Powers of Arrest (Talton) - страница 114

She joined in by rote: “Our Father, who art in heaven, hallowed be thy name…” hearing an echo with the other voices among her.

Someone had sought out Lauren, Holly, and Noah. Was it even someone in her classes? Could it have been one of the janitors who cleaned the classrooms in Hamilton? Patients: what creepy or odd people had Lauren cared for as a student nurse? She would have to go back through the records. No one immediately came to mind.

None of this would explain the murder of Kristen Gruber. She was a cop. But a monster that saw murder as an art chose each of the victims. She looked for a bald man, found none, looked for a serial killer out of a movie, a creepy unshaven fat man or a sleek sinister-looking figure. All she saw were people fighting unbearable sorrow. She thought about Will and took comfort.

“…Keep true in us the love with which we hold one another…”

It had been years since Cheryl Beth had been to church. She considered herself a believer, and certainly spiritual. But something about leaving a small town where church attendance was mandatory, whatever was in your heart, had driven her away from organized religion. Or maybe she was lazy. She would have to think about that.
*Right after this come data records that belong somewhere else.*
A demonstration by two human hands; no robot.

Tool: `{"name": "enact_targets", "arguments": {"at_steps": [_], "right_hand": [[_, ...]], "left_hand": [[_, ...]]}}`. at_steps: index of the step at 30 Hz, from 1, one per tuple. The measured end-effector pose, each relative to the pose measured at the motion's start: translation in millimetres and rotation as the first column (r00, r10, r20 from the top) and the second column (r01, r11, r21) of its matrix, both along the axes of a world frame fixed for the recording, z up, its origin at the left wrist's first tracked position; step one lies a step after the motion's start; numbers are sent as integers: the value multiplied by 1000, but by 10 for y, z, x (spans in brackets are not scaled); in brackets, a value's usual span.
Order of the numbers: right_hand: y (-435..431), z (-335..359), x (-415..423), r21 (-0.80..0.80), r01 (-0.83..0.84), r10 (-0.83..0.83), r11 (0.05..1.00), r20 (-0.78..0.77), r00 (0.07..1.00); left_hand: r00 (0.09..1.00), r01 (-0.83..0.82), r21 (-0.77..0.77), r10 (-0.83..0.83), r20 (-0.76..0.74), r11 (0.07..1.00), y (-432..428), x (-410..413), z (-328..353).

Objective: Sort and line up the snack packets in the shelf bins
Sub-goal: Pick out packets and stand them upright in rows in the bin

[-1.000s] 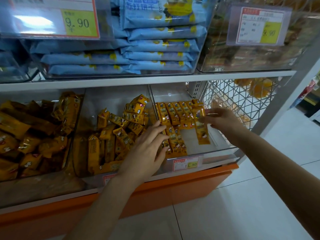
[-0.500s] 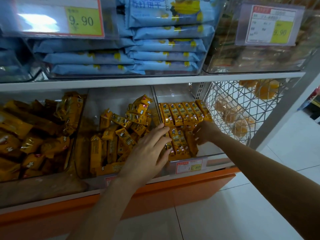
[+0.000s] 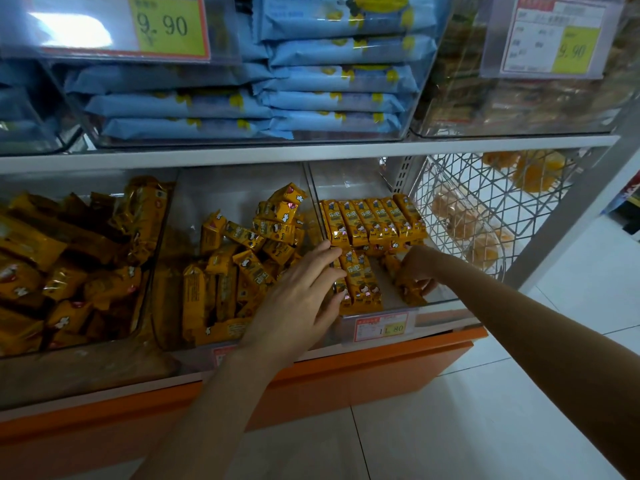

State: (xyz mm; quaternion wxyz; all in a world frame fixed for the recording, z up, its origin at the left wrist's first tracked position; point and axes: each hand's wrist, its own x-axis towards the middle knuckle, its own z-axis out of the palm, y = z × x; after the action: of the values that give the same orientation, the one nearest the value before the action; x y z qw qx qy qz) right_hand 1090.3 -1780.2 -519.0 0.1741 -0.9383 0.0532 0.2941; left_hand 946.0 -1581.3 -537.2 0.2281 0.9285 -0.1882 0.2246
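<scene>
The snack packets [image 3: 360, 282] look light, crinkly and slippery, maybe crumbly inside; best held by the long sides, not the thin end seals; the right hand [image 3: 417, 271] curls round one packet [image 3: 408, 294] at the front of the right bin [image 3: 446, 301]; the left hand [image 3: 301, 292] lies flat, fingers spread, touching the front ones; a neat back row [image 3: 372, 220] sits at 12 o'clock; some bare floor shows at 9 o'clock of the held packet; the wire basket [image 3: 467, 209] stands close at 3 o'clock
</scene>
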Motion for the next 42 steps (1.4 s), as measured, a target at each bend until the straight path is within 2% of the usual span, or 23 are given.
{"name": "enact_targets", "arguments": {"at_steps": [3,6,8,12,16,21,24,28,31,33,36,38,39,40,42], "right_hand": [[-46,0,7,24,21,-22,999,12,1000],[-122,11,-19,219,75,-69,973,-34,997],[-149,26,-67,268,79,-68,960,-48,997],[-158,25,-45,189,63,-68,980,24,997],[-72,-8,-89,288,17,-29,958,37,999],[1,-56,-103,302,-53,25,952,99,995],[12,-52,-109,281,-106,55,954,181,982],[41,-70,-132,167,-200,151,965,265,952],[88,-12,-216,-14,-311,291,950,397,870],[174,101,-355,62,-306,225,950,544,809],[421,366,-652,226,-435,77,872,814,576],[645,525,-829,189,-606,91,773,912,401],[752,546,-878,146,-670,138,727,926,352],[865,549,-915,115,-715,196,689,921,337],[1121,539,-984,106,-755,318,647,863,394]], "left_hand": [[1000,4,-3,-4,5,1000,-2,-1,4],[1000,9,-6,-9,5,1000,-4,7,-4],[1000,12,-15,-12,1,1000,-2,16,-9],[1000,19,-18,-19,0,1000,-8,9,-6],[1000,12,-17,-12,6,1000,-6,3,-4],[1000,11,-19,-12,-5,1000,-9,-9,6],[1000,8,-11,-8,1,1000,-8,-3,1],[1000,2,4,-2,-2,1000,-1,1,8],[1000,-1,63,1,-4,998,32,-40,54],[999,-34,137,30,27,990,101,-106,106],[990,-139,155,132,57,978,303,-250,248],[974,-221,126,213,71,967,513,-356,347],[965,-259,117,251,81,959,633,-411,377],[956,-289,113,279,92,951,743,-464,400],[950,-304,117,291,118,946,905,-549,413]]}}
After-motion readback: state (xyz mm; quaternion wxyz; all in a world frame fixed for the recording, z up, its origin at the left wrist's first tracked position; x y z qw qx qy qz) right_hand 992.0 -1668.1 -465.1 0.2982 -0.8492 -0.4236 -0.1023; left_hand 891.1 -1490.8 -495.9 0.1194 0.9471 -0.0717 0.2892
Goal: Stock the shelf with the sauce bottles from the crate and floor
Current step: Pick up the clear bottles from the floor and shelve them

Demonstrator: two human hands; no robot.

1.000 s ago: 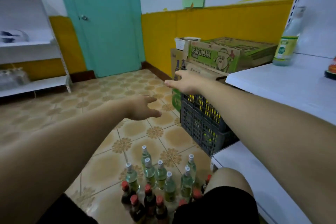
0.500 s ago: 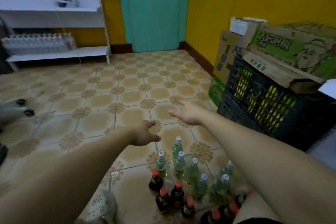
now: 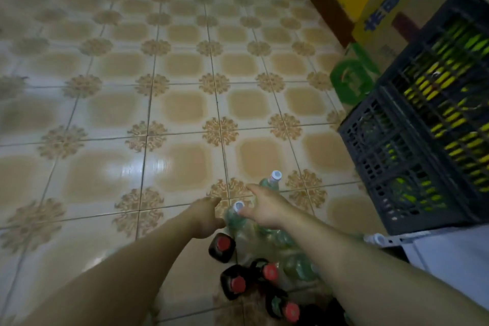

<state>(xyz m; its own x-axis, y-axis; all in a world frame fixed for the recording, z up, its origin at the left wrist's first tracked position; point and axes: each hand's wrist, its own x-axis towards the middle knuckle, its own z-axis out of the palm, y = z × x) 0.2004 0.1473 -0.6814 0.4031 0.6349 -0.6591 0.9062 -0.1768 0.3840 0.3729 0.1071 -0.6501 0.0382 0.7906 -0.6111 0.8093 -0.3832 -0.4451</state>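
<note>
Down on the patterned beige tiled floor (image 3: 185,108), a cluster of sauce bottles stands near the lower edge of view, just left of the dark slatted plastic crate (image 3: 412,167). Both hands are right over the far end of that cluster. The left hand (image 3: 207,216) sits at the cluster's left edge, fingers loosely curled and pointing forward, its grip open and holding nothing; whether it touches the glass beside it, I cannot tell. The right hand (image 3: 267,209) hovers palm-down with fingers spread, thumb tip right at the white cap of the near pale-green clear bottle (image 3: 235,217), contact unclear through the blur. Nothing is pinched in that grip either. Beyond its fingertips stands the far pale-green bottle with a white cap (image 3: 272,181), upright and apart from the fingers. Under the forearms, the dark brown bottles with red caps (image 3: 222,245) stand closer to the camera, with more green ones packed behind the right wrist. Yellow-labelled bottles show through the crate's slats. A white shelf edge (image 3: 449,254) juts in at the right, below the crate.
</note>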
“…In all our ways we trust you. O Lord, all that you have given us is yours. You gave Lauren to us and she enriched all our lives. Now we give Lauren back to you…”

And suddenly it was over and people were walking away in twos and threes, the car engines starting amid the silence in a cruel benediction that life would go on. When Cheryl Beth felt the brush against her sleeve, she jumped.

“I’m sorry!”

The young woman beside her had short brown hair parted in the middle, a pleasant heartland face, and permanently sleepy eyes. She apologized again and introduced herself as Melissa.

“April said I should talk to you.”

“What about?”

She hesitated. “Lauren. I was with her that night at Brick Street.”

“The bar in Oxford?”

The woman nodded. “Lauren and I were best friends since high school. We both went to Miami. But I saw less of her after she started spending more time in Hamilton for the nursing classes. So we decided to catch up that day. We went riding, and then we changed and came into Oxford to have a few drinks.”

“When was this?”

“It was two weeks before…” She looked away at the casket, where only Lauren’s parents now stood wordlessly.

“Two Saturdays before she was killed?” Cheryl Beth asked.

“Exactly.”

Melissa said the bar was crowded and they were standing, drinking beers, when a man approached Lauren and started a conversation.